Гости семьсот седьмой являли собою, в совокупности, срез театрально-поэтического сообщества, организовавшегося в мрачноватой семиэтажке. На койках, на подоконнике, прямо на полу сидели молодые парни и девчонки, разной степени ухоженности, один средних лет мужчина с восточными чертами лица и острой бородкой Сервантеса, одна обрюзгшая тётка в трико и даже один старичок — седой, как лунь.
– Порфирьич. — Перехватив взгляд Павла, обращённый на старичка, сообщил рыжий. — Наш главный тенор. По совместительству — здешний ассенизатор. Эй, Порфирьич, спой!
Лунь вяло отмахнулся. Он обходил вниманием пиво, зато испытывал явную симпатию к бутыли без этикетки и, похоже, её содержимое уже оказало на него немалое воздействие.
– Пир во время чумы? — Неожиданно для себя самого, выпалил управдом. Заметил, как нахмурился при этих словах Третьяков. Расслышал Павла и рыжий.
– Один раз живём. — Пробурчал тот. — Мы живём, а кто-то уже нет. Давайте накатим, помянем…
– Кого? — Ошарашенный Павел проклял своё красноречие.
– Двое… Грёма и Настаська… Вам-то что?.. Сегодня померли… В больнице сказали…
– Босфорский грипп?
– Самоубийство. — Рубанул рыжий. — Видели наш лифт? А сетку-рабицу между этажами? Есть мнение, что ещё в семидесятых натянули — а то здешний контингент бросался вниз головой часто. Сейчас уже не держит, проржавела… Всё проржавело!.. До корней!.. До спинного мозга!.. Грипп — что? Грипп — пускай!

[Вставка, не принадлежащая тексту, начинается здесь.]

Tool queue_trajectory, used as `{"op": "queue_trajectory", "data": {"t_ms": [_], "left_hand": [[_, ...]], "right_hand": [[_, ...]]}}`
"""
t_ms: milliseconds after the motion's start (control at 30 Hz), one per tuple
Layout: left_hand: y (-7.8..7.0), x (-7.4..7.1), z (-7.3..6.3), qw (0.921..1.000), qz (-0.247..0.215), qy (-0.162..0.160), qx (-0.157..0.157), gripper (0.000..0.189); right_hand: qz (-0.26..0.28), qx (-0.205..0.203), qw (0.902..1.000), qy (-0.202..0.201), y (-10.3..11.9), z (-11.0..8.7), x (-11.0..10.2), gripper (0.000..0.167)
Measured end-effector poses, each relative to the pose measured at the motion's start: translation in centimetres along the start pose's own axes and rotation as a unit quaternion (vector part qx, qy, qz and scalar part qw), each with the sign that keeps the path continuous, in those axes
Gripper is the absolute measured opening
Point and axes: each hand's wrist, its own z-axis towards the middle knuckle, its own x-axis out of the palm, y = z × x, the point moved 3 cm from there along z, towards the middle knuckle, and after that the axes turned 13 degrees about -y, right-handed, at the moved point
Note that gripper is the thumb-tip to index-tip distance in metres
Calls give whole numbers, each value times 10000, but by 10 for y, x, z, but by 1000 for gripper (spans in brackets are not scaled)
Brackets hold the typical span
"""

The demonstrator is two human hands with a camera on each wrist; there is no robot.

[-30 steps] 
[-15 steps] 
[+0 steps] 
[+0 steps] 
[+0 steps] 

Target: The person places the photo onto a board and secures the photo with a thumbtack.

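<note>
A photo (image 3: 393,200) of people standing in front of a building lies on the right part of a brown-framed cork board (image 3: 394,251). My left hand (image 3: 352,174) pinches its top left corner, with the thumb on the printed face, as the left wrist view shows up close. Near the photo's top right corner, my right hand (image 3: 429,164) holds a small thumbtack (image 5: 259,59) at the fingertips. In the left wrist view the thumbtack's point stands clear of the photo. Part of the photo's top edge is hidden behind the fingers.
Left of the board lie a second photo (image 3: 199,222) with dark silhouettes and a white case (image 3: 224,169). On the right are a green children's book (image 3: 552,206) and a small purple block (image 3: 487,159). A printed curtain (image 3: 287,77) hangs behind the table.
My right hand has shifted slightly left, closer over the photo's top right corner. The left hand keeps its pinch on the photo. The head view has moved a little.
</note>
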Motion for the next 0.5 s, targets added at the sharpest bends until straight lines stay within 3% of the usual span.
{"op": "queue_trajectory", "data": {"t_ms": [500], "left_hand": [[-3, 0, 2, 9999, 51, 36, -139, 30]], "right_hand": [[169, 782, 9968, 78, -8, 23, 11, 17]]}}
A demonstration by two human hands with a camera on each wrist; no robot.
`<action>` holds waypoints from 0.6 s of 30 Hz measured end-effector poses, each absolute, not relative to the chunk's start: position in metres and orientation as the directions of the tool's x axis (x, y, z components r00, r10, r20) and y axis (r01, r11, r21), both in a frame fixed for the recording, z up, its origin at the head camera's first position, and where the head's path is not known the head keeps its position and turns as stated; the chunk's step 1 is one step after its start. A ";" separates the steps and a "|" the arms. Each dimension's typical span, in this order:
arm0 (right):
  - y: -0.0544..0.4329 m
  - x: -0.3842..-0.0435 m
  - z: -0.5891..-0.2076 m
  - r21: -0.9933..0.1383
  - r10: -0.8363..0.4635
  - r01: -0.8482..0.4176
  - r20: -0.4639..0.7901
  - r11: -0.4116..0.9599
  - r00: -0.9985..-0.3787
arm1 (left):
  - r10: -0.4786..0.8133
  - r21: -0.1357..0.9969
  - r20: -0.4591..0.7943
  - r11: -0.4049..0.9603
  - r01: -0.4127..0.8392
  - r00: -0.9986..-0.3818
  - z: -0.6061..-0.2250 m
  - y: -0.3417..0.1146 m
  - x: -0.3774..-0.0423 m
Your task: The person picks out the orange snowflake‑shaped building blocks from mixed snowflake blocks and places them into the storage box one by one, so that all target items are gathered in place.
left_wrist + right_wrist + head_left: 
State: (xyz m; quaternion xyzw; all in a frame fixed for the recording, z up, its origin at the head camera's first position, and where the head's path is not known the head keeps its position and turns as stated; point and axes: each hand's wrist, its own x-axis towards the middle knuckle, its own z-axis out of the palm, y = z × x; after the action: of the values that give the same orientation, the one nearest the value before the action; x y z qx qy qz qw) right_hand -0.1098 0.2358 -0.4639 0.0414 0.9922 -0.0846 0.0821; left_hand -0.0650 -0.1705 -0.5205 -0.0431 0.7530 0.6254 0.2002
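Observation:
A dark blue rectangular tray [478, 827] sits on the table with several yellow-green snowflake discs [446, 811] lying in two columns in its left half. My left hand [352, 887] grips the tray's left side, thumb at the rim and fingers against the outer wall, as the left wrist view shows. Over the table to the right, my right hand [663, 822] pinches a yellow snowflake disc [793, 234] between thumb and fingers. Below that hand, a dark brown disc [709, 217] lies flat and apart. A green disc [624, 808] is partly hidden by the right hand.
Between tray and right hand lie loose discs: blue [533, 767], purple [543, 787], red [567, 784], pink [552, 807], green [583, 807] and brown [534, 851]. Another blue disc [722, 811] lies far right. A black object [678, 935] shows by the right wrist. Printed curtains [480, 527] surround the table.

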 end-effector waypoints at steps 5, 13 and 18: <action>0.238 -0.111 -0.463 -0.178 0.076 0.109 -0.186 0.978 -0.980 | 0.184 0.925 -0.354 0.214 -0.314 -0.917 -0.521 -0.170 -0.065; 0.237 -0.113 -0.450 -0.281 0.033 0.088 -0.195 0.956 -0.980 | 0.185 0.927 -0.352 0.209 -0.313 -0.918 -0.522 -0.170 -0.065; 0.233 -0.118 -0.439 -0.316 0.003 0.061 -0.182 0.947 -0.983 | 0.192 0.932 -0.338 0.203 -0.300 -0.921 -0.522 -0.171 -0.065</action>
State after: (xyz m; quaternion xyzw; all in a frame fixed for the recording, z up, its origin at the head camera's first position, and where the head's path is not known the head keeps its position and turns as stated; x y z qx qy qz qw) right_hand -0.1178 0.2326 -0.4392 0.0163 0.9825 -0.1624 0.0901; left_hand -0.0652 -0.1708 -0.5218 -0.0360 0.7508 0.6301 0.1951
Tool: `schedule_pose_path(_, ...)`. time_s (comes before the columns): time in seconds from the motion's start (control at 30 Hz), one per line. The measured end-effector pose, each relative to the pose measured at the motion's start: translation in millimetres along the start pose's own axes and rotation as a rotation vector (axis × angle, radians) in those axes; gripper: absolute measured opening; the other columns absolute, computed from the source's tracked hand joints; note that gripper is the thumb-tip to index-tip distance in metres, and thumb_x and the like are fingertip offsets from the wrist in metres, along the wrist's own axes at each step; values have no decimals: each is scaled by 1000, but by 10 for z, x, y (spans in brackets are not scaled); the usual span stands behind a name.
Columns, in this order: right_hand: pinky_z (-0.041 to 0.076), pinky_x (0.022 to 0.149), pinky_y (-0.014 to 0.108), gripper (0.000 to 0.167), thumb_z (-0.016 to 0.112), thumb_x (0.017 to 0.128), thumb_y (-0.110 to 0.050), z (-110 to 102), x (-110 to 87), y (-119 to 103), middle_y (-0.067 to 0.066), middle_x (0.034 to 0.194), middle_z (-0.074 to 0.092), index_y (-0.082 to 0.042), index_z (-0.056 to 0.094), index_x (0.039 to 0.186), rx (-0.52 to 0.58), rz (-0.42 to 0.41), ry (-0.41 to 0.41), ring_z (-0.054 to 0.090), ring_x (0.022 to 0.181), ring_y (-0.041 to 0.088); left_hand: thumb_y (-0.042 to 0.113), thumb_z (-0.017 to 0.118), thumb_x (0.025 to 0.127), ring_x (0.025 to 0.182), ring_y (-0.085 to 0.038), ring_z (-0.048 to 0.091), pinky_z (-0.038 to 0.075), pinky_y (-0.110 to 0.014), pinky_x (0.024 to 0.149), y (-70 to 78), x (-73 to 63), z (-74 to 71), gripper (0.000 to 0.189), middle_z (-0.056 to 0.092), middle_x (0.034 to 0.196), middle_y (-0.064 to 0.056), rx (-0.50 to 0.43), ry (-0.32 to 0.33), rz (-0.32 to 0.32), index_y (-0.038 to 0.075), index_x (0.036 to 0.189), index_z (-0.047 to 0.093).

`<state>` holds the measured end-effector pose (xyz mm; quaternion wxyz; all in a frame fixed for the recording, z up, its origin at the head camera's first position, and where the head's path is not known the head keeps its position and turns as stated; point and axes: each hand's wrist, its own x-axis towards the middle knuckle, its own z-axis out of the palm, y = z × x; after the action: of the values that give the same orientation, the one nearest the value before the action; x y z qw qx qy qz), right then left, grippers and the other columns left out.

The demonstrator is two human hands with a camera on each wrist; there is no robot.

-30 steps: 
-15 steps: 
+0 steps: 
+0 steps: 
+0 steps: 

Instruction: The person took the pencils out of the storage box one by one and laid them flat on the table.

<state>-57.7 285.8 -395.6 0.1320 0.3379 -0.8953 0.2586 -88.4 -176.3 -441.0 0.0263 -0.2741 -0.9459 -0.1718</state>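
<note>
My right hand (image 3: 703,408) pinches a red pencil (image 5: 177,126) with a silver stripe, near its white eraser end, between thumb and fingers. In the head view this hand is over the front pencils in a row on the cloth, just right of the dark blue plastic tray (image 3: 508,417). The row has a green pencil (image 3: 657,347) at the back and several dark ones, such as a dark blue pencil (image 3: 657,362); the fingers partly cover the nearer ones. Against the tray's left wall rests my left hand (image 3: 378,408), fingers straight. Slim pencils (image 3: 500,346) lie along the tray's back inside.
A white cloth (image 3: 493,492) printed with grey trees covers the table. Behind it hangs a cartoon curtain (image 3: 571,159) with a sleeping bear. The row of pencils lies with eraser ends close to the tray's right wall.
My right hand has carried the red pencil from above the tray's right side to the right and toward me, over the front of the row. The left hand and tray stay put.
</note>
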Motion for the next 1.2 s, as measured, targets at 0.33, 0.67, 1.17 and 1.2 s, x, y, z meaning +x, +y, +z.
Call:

Может, как раз он нас и почистит.
Рыжий протянул Павлу, а потом и Третьякову с Арналдо, по пластиковой тарелке местных деликатесов с картошкой. Потом — по такому же пластиковому стаканчику с белой жижей из бутыли.
– Тост! — Выкрикнул во всё горло. Разговоры в комнате смолкли. Десятки глаз уставились на оратора. — За Пушкина!
– Почему за Пушкина? — Хохотнула озорная девчонка с короткой стрижкой, сидевшая на полу по-турецки.
– Потому что сукин сын. — Пьяно ухмыльнулся рыжий. И пародийно продекламировал:
Как от проказницы зимы, Запрёмся также от чумы! Зажжем огни, нальём бокалы, Утопим весело умы И, заварив пиры да балы, Восславим Царствие Чумы!